Leitsatz
Aufgrund der Bindung der vollziehenden Gewalt an Gesetz und Recht (Art. 20 Abs. 3 GG) ist im Regelfall anzunehmen, dass Träger öffentlicher Verwaltung in Wahrnehmung der ihnen obliegenden Aufgaben und somit nicht freigebig handeln.
Sachverhalt
Einer Kreishandwerkerschaft im Beitrittsgebiet wurden 1992 von der für sie als Aufsichtsbehörde zuständigen Handwerkskammer unentgeltlich Teile eines Grundstücks übertragen, auf dem sie ihren Sitz hatte und das früher von einer Kreisgeschäftsstelle der Handwerkskammer des Bezirks genutzt worden war. Das Finanzamt setzte für die Grundstücksübertragung Schenkungsteuer fest.
Entscheidung
Unentgeltliche Vermögensübertragungen zwischen Trägern öffentlicher Verwaltung fallen nicht unter § 7 Abs. 1 Nr. 1 ErbStG, sie erfolgen regelmäßig nicht freigebig. Solchen Vorgängen steht stets die Erfüllung der den Trägern öffentlicher Verwaltung obliegenden Aufgaben gegenüber. Nur wenn die übertragende juristische Person des öffentlichen Rechts den Rahmen ihrer Aufgaben eindeutig überschreitet, kommt eine freigebige Zuwendung i.S. von § 7 Abs. 1 Nr. 1 ErbStG in Betracht. Ein Anspruch des begünstigten Verwaltungsträgers auf eine unentgeltliche Vermögensübertragung ist nicht erforderlich, um die Freigebigkeit der Zuwendung auszuschließen. Entscheidend ist nur die Verknüpfung der Vermögensübertragung mit der Wahrnehmung öffentlicher Aufgaben, die auch im Ermessen der zuwendenden Stelle liegen kann.

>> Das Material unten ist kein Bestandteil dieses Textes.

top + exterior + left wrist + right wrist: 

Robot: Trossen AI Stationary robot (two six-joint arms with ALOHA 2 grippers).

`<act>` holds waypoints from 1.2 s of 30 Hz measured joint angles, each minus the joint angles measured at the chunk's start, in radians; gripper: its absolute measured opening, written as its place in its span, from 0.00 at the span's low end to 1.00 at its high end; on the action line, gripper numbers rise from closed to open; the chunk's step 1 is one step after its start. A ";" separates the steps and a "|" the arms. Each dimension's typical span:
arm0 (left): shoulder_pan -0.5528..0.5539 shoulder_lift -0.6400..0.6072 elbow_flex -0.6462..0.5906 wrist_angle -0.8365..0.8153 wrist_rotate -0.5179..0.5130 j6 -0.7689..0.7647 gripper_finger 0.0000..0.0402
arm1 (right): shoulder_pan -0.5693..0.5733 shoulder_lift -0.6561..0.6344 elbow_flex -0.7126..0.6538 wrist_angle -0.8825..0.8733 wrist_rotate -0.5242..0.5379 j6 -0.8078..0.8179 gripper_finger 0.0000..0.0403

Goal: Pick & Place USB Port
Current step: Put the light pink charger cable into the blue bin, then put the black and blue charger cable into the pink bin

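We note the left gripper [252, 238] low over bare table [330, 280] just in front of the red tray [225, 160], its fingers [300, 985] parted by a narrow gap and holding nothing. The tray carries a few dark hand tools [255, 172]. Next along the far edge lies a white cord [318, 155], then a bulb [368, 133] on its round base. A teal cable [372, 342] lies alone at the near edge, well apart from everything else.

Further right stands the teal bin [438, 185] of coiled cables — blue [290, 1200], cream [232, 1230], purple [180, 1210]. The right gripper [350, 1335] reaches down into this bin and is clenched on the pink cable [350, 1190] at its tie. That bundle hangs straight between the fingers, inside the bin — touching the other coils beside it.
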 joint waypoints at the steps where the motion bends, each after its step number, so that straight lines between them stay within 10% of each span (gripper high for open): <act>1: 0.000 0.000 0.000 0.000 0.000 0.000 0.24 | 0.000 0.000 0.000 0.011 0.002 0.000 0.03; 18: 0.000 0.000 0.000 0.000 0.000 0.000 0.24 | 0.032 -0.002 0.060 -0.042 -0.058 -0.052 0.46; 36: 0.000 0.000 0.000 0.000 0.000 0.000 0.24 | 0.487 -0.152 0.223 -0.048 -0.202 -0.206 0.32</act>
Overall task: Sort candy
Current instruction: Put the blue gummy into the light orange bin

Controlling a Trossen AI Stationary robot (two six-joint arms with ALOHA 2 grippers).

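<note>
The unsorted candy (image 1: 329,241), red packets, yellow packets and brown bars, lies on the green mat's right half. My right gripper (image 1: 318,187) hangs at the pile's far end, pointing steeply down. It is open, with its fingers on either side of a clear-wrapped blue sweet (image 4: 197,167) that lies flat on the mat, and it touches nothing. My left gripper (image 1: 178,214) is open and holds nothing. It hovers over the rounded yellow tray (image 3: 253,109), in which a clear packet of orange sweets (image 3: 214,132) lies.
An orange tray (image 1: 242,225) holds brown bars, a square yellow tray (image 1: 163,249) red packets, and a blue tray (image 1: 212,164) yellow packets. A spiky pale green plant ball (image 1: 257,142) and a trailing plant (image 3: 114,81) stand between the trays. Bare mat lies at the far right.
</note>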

Bei der vertraglich vereinbarten Grundstücksübertragung zwischen der Handwerkskammer und der Kreishandwerkerschaft handelt es sich danach nicht um eine freigebige Zuwendung i.S.d. § 7 Abs. 1 Nr. 1 ErbStG. Denn sie erfolgte im Rahmen der gesetzlich angeordneten Neuorganisation der Berufskammern im Beitrittsgebiet nach der Wiederherstellung der staatlichen Einheit Deutschlands und damit innerhalb des Rahmens der öffentlichen Aufgaben, die der Handwerkskammer oblagen. Im Hinblick auf die vorgeschriebene Neubildung der Kreishandwerkerschaften lag es nicht außerhalb der ermessensgerechten Wahrnehmung der Aufgaben der Handwerkskammern im Beitrittsgebiet, den Kreishandwerkerschaften die Grundstücke, die früher von den Kreisgeschäftsstellen der Handwerkskammern der Bezirke genutzt worden waren und auf denen nun die neu gegründeten Kreishandwerkerschaften ihren Sitz hatten, zu Eigentum zu übertragen. Denn das Verwaltungsvermögen sollte möglichst dem Verwaltungsträger zustehen, der auch die entsprechende Aufgabe zu erfüllen hat.
Praxishinweis
Für das subjektive Tatbestandsmerkmal "freigebig" ist entscheidend, dass der Zuwendende den Willen hat, den Empfänger unentgeltlich zu bereichern. Nach der Rechtsprechung des BFH genügt es, wenn der Zuwendende in dem Bewusstsein handelt, zu der Vermögenshingabe weder rechtlich verpflichtet zu sein noch dafür eine Gegenleistung zu erhalten. Anders als in der Entscheidung zu Vorgängen im Geschäfts- und Wirtschaftsleben hat der BFH nicht auf die Absichten der zuwendenden Körperschaft zurückgegriffen, sondern unter Beibehaltung der formalisierenden Betrachtungsweise das Merkmal "freigebig" hier ausgeschlossen, weil er die Erfüllung öffentlicher Aufgaben im Sinne einer rechtlichen Verpflichtung verstanden hat.